Differentiate between Upper/Lower runs, if listed as separate runs on the map.

If the injury occurred in a terrain park, note which feature—as specific as possible. If the patient contact took place at a different location then the injury, first note injury location, then note patient contact location.

  1. If this is a collision, you must also fill out applicable lines on the back of the 1050, and the orange collision paperwork (and exchange with parties involved). If the other party has left the scene, note this. You can call for an additional patroller to help with paperwork, especially if you are not familiar with it.
  2. Write “exam,” not assess. Concisely describe treatment/transport/transfer of care. If the scene was a TAR (Treat and Release) or FAR (First Aid Refusal), specifically note this. If patient refused a specific action, such as a splint or transport via ambulance, note specifically.
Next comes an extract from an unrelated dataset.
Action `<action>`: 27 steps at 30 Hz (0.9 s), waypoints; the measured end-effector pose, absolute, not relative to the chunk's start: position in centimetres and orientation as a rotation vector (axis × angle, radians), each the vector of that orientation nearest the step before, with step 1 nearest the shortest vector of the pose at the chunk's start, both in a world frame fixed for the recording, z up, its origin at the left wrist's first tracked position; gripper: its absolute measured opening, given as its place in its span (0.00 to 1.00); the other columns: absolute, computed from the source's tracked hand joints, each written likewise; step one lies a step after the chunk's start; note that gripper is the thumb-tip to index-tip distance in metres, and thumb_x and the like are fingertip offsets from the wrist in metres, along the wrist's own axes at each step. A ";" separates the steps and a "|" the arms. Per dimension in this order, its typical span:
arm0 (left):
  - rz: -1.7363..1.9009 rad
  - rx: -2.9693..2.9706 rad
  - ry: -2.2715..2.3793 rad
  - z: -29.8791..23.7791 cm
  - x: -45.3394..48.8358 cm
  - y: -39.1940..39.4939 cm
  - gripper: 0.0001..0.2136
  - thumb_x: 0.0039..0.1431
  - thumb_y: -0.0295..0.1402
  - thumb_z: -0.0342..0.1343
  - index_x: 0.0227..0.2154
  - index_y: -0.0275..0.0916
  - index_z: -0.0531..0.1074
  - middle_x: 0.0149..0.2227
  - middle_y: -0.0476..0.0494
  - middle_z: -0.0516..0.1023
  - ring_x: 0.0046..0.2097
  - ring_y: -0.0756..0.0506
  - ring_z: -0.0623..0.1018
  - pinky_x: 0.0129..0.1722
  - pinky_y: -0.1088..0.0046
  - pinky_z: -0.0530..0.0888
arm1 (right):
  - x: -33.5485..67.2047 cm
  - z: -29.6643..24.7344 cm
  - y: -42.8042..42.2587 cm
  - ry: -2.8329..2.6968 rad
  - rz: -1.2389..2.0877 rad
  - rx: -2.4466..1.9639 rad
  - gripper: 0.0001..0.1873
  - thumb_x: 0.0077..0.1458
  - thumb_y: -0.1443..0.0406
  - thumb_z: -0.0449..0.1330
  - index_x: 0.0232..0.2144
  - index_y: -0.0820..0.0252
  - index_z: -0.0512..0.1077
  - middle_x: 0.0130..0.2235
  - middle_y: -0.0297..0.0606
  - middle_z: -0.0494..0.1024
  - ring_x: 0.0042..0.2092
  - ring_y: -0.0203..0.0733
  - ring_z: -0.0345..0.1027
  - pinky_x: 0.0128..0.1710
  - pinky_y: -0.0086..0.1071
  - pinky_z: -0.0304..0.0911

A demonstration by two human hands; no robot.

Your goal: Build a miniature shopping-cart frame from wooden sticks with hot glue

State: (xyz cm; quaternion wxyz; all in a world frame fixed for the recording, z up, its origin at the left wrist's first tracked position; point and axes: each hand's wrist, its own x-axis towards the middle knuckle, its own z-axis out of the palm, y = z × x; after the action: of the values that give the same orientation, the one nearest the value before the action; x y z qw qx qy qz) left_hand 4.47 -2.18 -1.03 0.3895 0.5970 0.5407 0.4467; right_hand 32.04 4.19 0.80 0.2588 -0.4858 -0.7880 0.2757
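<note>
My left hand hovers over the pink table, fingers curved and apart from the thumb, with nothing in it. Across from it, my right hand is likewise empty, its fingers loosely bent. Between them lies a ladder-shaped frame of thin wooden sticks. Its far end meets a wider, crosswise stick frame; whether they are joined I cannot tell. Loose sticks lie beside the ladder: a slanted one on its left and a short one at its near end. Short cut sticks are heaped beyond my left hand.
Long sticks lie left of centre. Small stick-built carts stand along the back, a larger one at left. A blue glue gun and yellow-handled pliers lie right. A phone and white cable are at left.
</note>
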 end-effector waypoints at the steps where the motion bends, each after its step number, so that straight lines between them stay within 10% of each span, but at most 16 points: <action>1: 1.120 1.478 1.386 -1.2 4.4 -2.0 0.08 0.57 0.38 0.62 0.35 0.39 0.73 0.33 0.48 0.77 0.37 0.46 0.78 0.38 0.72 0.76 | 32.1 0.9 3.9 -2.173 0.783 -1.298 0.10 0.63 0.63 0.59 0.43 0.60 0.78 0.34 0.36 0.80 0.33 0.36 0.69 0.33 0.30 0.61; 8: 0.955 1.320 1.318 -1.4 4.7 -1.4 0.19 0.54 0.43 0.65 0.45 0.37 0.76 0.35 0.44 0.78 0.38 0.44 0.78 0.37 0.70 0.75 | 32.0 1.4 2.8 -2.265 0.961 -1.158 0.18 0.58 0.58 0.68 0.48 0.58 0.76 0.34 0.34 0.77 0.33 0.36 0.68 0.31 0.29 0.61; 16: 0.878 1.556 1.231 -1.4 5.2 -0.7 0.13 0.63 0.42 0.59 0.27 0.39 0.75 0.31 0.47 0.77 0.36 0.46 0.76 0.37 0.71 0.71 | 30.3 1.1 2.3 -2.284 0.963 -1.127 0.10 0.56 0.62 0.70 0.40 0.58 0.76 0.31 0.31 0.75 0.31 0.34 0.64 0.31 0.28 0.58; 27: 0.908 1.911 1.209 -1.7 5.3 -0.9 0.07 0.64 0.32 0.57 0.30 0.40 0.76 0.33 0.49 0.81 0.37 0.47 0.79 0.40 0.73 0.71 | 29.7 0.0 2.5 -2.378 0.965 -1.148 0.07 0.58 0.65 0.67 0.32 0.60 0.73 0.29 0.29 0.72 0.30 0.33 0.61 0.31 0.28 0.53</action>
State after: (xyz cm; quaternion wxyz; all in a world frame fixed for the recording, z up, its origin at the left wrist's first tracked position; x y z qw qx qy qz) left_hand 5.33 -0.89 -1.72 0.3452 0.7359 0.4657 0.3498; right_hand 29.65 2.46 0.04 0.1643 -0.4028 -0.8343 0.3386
  3. Patient/Patient’s guardian must sign here if FAR, or if patient refused a specific action with TAR or transport.
  4. Circle applicable trail where injury occurred. If injury happened in the terrain park on a feature, circle the orange oval. If the injury occurred on a terrain park run, but not on a feature, circle the applicable trail designation, not the orange oval. If this happened on Epic Race, it is also considered an orange oval. All trees/glades are black diamonds. If injury did not occur on a run, such as a slip/fall or a fall at the top of a lift, cross out all options and write N/A.
  5. Injury level: 1 is catastrophic, 4 is a very simple treat and release.
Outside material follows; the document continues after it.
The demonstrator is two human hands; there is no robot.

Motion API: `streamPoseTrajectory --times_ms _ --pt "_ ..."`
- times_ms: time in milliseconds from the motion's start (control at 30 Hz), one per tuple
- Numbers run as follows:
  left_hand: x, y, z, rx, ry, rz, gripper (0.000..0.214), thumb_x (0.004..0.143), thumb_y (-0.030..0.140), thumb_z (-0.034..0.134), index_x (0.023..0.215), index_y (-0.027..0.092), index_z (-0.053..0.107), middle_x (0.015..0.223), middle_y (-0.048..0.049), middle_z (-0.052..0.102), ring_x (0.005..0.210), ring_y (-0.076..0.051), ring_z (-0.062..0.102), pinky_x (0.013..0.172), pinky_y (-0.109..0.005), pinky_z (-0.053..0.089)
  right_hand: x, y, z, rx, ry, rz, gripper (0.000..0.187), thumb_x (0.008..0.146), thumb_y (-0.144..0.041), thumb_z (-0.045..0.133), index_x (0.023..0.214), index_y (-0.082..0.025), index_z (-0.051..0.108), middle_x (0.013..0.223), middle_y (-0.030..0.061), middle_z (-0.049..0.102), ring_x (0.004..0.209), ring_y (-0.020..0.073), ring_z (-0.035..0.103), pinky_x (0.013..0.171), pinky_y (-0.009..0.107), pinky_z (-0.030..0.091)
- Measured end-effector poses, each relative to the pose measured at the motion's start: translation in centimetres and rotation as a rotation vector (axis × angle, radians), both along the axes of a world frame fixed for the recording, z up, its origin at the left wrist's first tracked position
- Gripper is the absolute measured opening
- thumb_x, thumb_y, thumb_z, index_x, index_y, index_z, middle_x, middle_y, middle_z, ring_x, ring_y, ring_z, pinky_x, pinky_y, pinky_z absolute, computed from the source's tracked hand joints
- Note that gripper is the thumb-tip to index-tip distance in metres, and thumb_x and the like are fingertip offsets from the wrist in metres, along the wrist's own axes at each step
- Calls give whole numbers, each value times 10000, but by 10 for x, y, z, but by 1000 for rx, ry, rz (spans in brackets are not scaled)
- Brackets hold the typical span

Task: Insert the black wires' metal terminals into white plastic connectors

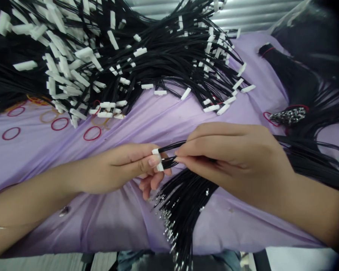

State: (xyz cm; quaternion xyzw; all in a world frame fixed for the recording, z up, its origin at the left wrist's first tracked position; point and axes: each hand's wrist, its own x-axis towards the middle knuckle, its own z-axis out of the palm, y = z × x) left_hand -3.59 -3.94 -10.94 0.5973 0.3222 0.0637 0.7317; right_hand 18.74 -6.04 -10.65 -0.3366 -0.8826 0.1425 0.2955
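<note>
My left hand (141, 165) pinches a small white plastic connector (159, 165) between thumb and forefinger, its other fingers curled below. Several black wires (172, 146) run from the connector's right side toward my right hand (228, 150). The right thumb and forefinger are pressed together on a black wire whose bright metal tip reaches the connector's face. Whether that tip sits inside a slot, I cannot tell. Beneath both hands lies a fanned bundle of loose black wires (192, 203) with silver crimped ends, hanging over the front edge of the purple cloth.
A large heap of black cables with white connectors (70, 75) covers the back and left. Red rubber bands (92, 133) lie on the purple cloth (107, 222). At the right are a tied bundle of black wires (302, 81) and a cluster of metal terminals (289, 115).
</note>
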Motion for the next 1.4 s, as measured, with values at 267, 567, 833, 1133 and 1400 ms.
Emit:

  6. A.I. is Accident Investigation—Circle if a scene requires official investigation. Most calls will not, and those that do will have a supervisor or AI team member deciding an investigation is necessary. If you are unsure, leave blank and ask a senior patroller. SRS stands for ski and ride school; circle if applicable.
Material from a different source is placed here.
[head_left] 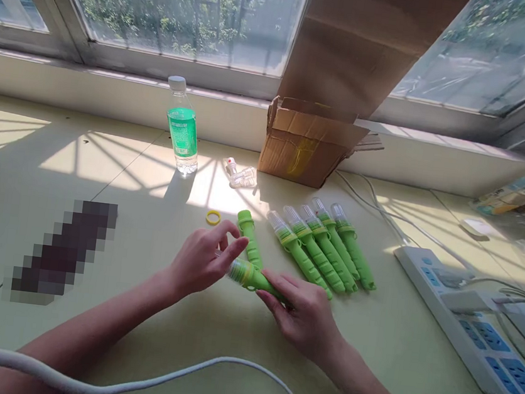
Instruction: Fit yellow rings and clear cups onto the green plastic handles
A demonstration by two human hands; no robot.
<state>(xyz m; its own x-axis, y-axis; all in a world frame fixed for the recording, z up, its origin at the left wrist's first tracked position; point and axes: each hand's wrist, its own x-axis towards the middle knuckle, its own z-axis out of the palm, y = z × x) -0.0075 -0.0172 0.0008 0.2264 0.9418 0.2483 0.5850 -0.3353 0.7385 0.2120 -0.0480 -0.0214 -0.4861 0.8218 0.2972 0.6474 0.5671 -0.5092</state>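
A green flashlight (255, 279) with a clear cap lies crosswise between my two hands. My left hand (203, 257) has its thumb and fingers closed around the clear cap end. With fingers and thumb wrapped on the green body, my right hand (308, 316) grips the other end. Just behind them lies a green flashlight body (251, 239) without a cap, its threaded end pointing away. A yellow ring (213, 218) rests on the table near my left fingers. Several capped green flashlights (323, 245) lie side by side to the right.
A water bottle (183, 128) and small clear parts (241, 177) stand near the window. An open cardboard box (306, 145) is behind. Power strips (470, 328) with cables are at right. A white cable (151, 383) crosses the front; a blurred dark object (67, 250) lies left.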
  7. Race team is included in ski school. If you write the instructor’s name here, you do not need to list them as a potential witness. Get the instructor’s full name, and if the instructor is not on scene, i.e., left with class, incident happened earlier, call ski school to obtain name.
  8. If not a collision, do not circle yes or no—just put N/A on the line. Make sure line 12 on the front of the 1050 was filled out, and that collision paperwork is filled out and lower sections exchanged, with the top section attached to the 1050.
  9. On most calls, witness information is not needed. You will never take witness statements—only contact information. If the patient is A&Ox3 or worse, positive loss of consciousness, or too young to relay event, then any witness information is acceptable. Third party (not associated with patient) is always best, but in the previous examples, a family member or friend is fine. If the patient remembers the event but there is a possibility of an investigation, third party witnesses are strongly advised. If you suspect witnesses are needed, you can call for additional patrollers to help with paperwork, particularly if you are not familiar with the witness paperwork.
  10. List the full name of all patrollers on the scene. If you were the one to fill out the 1050, sign the line behind your name as well. All nationals should write first and last name—no “National Smith.”